Flux complete example

View complete code
import os
import threading
import time
from dotenv import load_dotenv

import decibri
from deepgram import DeepgramClient
from deepgram.core.events import EventType

BATCH_BYTES = 3200   # 100 ms of int16 mono at 16 kHz
MIN_BYTES = 1600     # 50 ms tail-drop

load_dotenv()

client = DeepgramClient(api_key=os.environ["DEEPGRAM_API_KEY"])

with client.listen.v2.connect(
    model="flux-general-en",
    eot_threshold=0.7,
    eot_timeout_ms=5000,
    encoding="linear16",
    sample_rate=16000,
) as connection:

    def on_open(_):
        print("Deepgram (Flux) connected.")

    def on_message(result):
        if result.get("event") != "EndOfTurn":
            return
        print(f"[turn {result.get('turn_index')}] {result.get('transcript') or ''} "
              f"(conf={result.get('end_of_turn_confidence')})")

    connection.on(EventType.OPEN, on_open)
    connection.on(EventType.MESSAGE, on_message)

    mic = decibri.Microphone(sample_rate=16000, channels=1)

    def audio_iter():
        buffer = bytearray()
        for chunk in mic:
            buffer.extend(chunk)
            while len(buffer) >= BATCH_BYTES:
                yield bytes(buffer[:BATCH_BYTES])
                del buffer[:BATCH_BYTES]
        if len(buffer) >= MIN_BYTES:
            yield bytes(buffer)

    print("Listening... (Ctrl+C to stop)")
    try:
        with mic:
            def stream():
                try:
                    for chunk in audio_iter():
                        connection.send_media(chunk)
                    time.sleep(2.0)
                finally:
                    connection.send_close_stream()
                    connection._websocket.close()
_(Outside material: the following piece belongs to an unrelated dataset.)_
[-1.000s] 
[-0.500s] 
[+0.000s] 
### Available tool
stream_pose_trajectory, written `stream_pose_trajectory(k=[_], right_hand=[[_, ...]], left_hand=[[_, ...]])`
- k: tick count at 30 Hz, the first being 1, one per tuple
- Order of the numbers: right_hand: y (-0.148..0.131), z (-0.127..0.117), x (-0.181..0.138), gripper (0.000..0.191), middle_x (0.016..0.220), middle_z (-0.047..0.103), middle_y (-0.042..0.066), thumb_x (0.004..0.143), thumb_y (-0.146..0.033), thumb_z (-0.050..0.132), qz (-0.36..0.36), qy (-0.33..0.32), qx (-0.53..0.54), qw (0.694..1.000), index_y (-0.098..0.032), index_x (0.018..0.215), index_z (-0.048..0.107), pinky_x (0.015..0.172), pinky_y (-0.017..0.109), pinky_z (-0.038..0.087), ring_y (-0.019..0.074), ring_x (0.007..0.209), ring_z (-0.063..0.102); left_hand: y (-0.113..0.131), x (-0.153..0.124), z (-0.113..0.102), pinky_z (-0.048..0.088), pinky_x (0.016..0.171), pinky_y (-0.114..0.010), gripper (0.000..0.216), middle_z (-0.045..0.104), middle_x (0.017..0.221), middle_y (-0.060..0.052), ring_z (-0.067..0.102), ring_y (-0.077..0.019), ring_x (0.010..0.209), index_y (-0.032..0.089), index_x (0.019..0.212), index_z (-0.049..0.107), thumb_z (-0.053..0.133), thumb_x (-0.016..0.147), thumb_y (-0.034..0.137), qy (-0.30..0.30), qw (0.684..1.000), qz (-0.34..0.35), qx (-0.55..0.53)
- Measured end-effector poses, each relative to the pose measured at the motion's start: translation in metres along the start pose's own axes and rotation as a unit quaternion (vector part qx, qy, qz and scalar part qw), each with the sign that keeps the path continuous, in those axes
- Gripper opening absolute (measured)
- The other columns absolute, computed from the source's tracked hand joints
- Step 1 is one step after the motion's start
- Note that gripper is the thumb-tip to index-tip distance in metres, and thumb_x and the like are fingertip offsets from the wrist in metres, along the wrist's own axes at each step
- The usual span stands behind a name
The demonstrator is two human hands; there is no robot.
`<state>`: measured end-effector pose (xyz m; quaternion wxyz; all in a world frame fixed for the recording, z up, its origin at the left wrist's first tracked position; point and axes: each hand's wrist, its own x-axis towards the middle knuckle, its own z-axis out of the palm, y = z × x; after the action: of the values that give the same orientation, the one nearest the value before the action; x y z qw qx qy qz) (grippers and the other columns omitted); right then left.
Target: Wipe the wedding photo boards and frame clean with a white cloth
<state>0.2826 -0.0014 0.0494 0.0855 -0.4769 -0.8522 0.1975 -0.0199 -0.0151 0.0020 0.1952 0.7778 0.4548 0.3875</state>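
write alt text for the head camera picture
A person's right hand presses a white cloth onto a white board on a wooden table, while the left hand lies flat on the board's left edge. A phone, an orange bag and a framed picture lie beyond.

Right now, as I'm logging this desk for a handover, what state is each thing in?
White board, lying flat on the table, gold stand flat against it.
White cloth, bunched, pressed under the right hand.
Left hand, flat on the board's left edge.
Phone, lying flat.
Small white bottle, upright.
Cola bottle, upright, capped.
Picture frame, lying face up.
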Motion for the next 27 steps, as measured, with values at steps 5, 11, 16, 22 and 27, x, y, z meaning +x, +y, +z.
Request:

            sender = threading.Thread(target=stream, daemon=True)
            sender.start()
            connection.start_listening()
            sender.join(timeout=7.0)
    except KeyboardInterrupt:
        print("\nStopping...")

Configuration options

The connect args control how Deepgram processes your audio. Each product accepts a different set of options. Names are identical in Python and Node.

Nova-3

Option Value Description
model 'nova-3' Required. The Nova-3 model selector.
encoding 'linear16' Audio encoding. Must match decibri's int16 output.
sample_rate 16000 Audio sample rate. Must match the rate decibri captures at.
language 'en' Language code. Use 'multi' for automatic language detection (subject to model support).
punctuate false Add punctuation to transcripts.
smart_format false Format numerals, currency, and dates.
diarize false Identify different speakers in the audio.
interim_results false Emit progressive results that refine as more audio is processed.
endpointing 10 Milliseconds of silence before a final result is triggered.
Authorization `Token ${KEY}` Required on Node. Pass in the connect args because the SDK's apiKey option flows to REST endpoints only.

See the Deepgram Nova streaming reference for the complete option list.

Flux

Option Value Description
model 'flux-general-en' Required. The Flux model selector.
encoding 'linear16' Audio encoding. Must match decibri's int16 output.
sample_rate 16000 Audio sample rate. Must match the rate decibri captures at.
eot_threshold 0.7 End-of-turn confidence threshold. Higher values require more confident silence detection before closing a turn.
eot_timeout_ms 5000 Maximum wait in milliseconds before forcing an end of turn even without high confidence.
Authorization `Token ${KEY}` Required on Node. Pass in the connect args because the SDK's apiKey option flows to REST endpoints only.

See the Deepgram Flux streaming reference for additional options including event filtering and turn-update behaviour.